- What is being asked: Could you copy each line of the listing that holds "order"?

- Material for this task:
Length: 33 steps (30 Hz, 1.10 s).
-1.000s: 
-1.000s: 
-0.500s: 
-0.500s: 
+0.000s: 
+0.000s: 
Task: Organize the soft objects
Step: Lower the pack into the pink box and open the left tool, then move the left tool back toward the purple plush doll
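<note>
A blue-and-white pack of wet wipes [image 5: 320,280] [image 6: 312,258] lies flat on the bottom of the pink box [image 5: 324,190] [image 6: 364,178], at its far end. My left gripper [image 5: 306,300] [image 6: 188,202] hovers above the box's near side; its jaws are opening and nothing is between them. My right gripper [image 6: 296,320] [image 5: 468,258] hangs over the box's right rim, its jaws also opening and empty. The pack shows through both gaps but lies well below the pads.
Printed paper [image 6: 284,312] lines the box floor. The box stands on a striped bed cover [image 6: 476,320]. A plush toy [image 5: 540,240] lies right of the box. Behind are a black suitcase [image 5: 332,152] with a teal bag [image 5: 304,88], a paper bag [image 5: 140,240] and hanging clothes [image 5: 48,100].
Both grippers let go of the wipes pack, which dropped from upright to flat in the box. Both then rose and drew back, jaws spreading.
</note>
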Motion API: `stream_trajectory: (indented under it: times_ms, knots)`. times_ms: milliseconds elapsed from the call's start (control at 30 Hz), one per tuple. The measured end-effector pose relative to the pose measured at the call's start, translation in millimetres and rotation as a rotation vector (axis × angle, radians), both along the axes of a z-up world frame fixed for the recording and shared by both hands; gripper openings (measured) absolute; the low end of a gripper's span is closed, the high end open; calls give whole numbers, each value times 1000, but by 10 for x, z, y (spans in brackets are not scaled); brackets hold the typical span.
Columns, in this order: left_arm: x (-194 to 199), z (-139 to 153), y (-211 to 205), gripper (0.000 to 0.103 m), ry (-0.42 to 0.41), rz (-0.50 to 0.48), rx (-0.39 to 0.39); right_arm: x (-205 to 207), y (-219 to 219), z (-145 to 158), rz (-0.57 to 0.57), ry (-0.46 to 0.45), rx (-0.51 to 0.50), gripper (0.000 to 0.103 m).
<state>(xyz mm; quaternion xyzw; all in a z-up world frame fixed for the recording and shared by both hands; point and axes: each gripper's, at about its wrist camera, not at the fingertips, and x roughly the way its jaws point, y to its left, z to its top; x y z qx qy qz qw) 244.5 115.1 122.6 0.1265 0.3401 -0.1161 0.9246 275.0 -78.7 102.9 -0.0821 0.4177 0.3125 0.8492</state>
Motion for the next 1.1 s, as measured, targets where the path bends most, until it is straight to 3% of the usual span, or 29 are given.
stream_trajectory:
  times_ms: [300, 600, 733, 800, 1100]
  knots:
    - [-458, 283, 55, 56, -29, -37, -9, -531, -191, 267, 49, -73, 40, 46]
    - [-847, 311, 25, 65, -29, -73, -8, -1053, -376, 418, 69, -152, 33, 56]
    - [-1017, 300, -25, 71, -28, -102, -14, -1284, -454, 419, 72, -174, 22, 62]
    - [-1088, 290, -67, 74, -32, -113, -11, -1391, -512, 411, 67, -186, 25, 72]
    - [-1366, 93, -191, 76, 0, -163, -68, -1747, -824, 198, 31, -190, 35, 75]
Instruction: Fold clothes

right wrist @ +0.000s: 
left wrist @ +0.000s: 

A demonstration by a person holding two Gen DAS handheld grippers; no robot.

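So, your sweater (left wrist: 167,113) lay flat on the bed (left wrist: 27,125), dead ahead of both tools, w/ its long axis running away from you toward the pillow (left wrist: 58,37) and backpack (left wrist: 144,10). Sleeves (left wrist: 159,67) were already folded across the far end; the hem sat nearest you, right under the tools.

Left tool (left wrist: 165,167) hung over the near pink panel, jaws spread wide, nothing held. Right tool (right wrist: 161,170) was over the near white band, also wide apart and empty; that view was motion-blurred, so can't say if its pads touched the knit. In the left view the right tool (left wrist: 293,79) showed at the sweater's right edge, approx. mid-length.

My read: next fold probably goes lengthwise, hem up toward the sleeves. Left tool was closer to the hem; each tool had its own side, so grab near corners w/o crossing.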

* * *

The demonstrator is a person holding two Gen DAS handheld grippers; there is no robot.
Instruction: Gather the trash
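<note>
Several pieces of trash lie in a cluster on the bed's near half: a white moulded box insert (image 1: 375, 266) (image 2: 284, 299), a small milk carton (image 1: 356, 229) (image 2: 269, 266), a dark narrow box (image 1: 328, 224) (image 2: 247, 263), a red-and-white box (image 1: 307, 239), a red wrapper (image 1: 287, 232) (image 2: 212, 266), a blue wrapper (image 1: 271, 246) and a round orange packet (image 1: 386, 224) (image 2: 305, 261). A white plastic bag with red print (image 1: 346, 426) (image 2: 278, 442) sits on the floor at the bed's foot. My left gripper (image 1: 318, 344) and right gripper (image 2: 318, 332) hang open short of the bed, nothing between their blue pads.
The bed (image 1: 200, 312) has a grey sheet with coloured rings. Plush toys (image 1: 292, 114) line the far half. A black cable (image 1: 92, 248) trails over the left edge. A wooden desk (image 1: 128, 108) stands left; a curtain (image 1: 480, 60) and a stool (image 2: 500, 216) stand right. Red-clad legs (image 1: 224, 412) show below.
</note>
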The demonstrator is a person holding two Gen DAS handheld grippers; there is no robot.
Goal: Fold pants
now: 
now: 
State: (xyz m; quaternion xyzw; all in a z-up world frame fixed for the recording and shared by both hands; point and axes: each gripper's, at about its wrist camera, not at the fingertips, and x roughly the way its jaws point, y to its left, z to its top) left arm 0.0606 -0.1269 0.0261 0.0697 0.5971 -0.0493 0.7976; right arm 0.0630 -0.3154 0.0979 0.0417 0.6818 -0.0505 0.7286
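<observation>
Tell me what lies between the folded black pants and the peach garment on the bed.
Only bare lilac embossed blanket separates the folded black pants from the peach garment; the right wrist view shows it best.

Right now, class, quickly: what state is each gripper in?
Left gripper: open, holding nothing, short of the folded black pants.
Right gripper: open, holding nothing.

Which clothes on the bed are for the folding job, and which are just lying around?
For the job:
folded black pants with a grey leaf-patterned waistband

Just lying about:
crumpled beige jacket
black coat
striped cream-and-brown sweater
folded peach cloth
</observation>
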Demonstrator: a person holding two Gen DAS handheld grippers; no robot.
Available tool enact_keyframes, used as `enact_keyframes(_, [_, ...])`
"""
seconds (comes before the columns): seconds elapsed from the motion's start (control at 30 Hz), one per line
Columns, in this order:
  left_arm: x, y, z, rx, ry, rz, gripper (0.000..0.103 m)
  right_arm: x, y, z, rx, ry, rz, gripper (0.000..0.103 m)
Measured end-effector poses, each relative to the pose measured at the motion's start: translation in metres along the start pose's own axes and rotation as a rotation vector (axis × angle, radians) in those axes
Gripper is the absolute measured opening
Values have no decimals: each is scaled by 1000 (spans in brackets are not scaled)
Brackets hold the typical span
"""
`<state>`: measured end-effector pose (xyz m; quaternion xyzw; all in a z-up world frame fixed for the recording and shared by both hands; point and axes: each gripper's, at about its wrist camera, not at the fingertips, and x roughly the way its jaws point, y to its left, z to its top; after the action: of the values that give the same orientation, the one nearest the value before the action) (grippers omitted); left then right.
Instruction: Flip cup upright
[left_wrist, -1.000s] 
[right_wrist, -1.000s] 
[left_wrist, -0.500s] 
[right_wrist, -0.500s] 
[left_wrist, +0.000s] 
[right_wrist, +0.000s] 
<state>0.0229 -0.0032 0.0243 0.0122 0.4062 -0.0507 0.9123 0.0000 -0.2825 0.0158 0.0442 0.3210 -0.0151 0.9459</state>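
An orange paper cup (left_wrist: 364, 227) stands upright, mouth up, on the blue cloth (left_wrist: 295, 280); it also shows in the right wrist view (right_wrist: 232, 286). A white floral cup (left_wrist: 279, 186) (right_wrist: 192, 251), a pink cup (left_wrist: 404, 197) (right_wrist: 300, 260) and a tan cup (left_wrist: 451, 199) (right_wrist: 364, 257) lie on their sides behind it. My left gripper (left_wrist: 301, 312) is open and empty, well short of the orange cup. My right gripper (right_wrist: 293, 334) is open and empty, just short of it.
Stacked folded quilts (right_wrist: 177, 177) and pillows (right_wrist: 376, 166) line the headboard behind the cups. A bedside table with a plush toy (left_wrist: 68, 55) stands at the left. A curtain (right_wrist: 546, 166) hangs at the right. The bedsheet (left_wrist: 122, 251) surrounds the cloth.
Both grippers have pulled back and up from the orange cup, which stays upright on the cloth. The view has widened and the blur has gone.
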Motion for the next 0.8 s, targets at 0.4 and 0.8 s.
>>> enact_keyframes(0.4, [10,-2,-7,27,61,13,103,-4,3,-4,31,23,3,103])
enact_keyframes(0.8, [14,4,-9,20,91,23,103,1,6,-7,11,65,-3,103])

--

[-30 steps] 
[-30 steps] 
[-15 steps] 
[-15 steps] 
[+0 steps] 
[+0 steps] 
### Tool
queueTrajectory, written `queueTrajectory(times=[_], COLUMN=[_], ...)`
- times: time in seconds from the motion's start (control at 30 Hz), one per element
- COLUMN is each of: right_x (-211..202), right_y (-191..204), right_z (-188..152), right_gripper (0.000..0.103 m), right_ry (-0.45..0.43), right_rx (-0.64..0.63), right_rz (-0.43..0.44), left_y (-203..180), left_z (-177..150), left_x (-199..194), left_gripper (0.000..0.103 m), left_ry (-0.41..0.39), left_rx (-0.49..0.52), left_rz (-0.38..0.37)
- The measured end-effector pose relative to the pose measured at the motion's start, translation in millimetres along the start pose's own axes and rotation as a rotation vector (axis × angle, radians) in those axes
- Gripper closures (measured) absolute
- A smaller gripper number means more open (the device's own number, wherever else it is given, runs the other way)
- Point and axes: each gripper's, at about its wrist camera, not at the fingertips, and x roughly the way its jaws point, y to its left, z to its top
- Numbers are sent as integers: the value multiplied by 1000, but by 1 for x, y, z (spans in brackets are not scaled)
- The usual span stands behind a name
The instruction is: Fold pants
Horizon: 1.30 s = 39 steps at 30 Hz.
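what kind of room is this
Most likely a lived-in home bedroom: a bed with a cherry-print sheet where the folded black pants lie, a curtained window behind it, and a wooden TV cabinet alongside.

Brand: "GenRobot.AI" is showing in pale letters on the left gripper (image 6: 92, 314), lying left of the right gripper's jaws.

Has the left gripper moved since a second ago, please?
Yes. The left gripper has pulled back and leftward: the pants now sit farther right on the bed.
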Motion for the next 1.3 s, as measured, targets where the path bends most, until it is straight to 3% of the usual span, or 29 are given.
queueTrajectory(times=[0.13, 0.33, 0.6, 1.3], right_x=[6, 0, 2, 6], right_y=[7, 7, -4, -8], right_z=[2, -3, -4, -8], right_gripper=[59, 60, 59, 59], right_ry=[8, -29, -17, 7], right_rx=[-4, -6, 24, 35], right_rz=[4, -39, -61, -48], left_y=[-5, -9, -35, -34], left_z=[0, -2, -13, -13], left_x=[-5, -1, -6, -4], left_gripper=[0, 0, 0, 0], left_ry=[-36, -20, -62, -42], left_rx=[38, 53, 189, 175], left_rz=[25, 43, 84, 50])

- Task output:
Columns, in this order: left_arm: x (-194 to 199), z (-139 to 153), y (-211 to 205), gripper (0.000 to 0.103 m), ry (-0.42 to 0.41), rz (-0.50 to 0.48), rx (-0.39 to 0.39); right_arm: x (-205 to 207), y (-219 to 219), z (-145 to 158), rz (-0.57 to 0.57), ry (-0.46 to 0.45), rx (-0.51 to 0.50), gripper (0.000 to 0.103 m).
Columns, in this order:

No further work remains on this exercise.